# Task objective:
Copy out the lines beginning at the one with "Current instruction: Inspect" and ending at the last line of the data, both included; pictures stay out.

========

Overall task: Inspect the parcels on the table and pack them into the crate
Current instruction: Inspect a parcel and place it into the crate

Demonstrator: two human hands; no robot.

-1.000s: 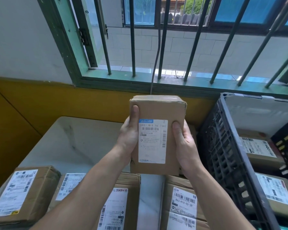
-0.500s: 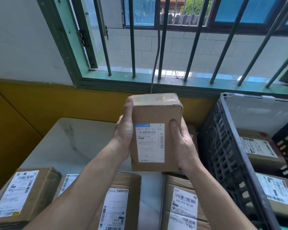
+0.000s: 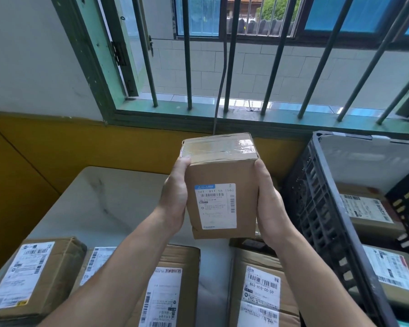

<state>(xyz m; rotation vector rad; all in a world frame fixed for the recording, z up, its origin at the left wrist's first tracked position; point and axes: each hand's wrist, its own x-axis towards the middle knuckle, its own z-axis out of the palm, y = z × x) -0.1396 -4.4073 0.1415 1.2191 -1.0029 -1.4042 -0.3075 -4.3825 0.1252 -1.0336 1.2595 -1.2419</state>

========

# Answer to this exercise:
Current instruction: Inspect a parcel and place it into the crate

Demonstrator: two human hands; no robot.

-1.000s: 
-0.500s: 
+0.000s: 

<state>(xyz m; rotation vector rad; all in a world frame fixed for the recording, z up, its origin at the left wrist's first tracked position; point and axes: each hand's wrist, its own x-axis towards the middle knuckle, its own z-axis out of the palm, y = z × x) -0.1396 -4.4073 0.1415 1.2191 -1.0029 -1.4042 -0.3075 -4.3825 0.1252 -1.0336 1.2595 -1.2419</state>

Nothing more belongs to the answer.